Which lines come from the start of the listing through the line holding "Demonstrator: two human"? Restate exactly those, both included, minus the pictures.

--- Given information Enclosed Below ---

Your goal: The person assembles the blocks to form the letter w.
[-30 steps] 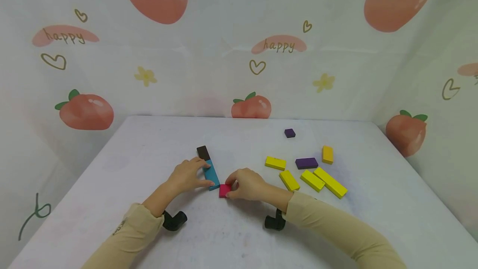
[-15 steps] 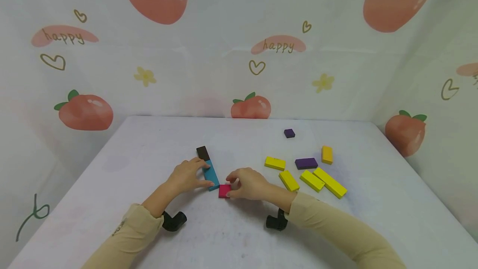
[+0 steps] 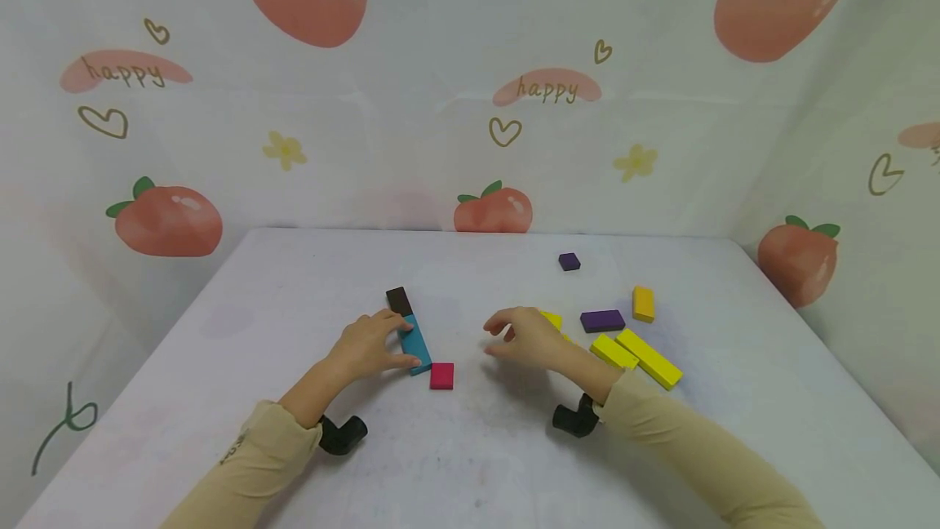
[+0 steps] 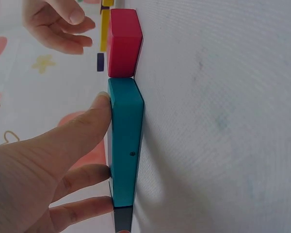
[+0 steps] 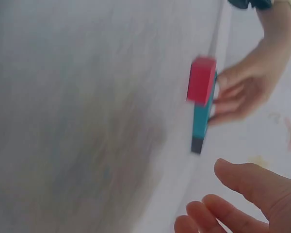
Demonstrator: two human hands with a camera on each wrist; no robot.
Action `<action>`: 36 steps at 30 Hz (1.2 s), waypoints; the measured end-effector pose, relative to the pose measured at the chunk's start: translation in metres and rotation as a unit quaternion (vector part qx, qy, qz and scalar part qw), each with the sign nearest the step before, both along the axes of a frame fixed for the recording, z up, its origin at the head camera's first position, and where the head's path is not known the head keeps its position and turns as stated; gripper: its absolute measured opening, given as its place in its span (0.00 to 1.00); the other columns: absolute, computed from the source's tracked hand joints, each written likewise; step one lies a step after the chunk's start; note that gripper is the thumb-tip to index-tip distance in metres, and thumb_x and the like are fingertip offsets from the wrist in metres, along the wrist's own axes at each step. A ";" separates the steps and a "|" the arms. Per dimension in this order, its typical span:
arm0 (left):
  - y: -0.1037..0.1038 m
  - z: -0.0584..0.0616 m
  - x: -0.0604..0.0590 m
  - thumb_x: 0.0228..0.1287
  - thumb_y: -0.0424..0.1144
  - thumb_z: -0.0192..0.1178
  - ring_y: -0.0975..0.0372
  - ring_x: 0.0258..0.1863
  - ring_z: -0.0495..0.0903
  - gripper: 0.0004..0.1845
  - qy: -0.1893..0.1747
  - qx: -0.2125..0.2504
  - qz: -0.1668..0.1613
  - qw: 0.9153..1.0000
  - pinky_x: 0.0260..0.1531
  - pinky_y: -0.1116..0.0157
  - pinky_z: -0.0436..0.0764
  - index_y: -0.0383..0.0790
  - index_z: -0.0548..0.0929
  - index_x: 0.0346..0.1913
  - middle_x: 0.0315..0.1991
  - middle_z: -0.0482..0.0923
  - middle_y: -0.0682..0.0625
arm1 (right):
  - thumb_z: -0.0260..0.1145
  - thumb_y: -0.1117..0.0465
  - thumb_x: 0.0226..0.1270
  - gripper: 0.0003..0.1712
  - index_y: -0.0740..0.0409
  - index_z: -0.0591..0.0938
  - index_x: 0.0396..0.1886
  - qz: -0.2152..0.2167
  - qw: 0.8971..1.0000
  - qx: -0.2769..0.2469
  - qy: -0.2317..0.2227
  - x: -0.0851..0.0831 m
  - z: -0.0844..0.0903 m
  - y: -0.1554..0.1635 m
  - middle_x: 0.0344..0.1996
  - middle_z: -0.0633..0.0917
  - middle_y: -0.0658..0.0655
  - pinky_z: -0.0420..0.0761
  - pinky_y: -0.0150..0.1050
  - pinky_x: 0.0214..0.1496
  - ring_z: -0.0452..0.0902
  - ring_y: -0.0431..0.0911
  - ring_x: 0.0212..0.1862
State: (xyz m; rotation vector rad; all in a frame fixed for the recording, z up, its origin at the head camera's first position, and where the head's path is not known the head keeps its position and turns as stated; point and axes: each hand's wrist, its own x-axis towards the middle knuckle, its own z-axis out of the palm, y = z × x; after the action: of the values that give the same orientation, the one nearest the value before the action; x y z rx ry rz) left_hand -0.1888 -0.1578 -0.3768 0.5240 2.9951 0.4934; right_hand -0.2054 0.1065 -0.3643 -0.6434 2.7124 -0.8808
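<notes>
In the head view, my left hand (image 3: pixel 370 345) rests its thumb and fingertips on a blue block (image 3: pixel 416 345), lying flat on the table. Beyond it lies a black block (image 3: pixel 399 301), end to end with the blue one. A short red block (image 3: pixel 442 376) sits at the blue block's near end. From the left wrist, thumb and fingers reach the blue block's (image 4: pixel 127 145) upper edge fairly straight. My right hand (image 3: pixel 532 339) hovers to the right of the red block, fingers loosely bent and apart, holding nothing. It partly hides yellow blocks behind it.
Right of centre lie several yellow blocks (image 3: pixel 649 358), a purple block (image 3: pixel 603 321) and an orange block (image 3: pixel 643 304). A small purple block (image 3: pixel 569 262) is farther back. A printed cloth (image 3: pixel 411 121) hangs behind the white table (image 3: pixel 308 268).
My right hand has let go of the red block and moved right and away, over the yellow blocks' near side. The red block stays put. My left hand has not moved.
</notes>
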 end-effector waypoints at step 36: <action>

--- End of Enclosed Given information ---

• Your response:
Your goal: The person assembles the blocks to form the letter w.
[-30 steps] 
[-15 steps] 
[+0 steps] 
[+0 steps] 
[+0 steps] 
Demonstrator: two human hands with a camera on each wrist; no robot.

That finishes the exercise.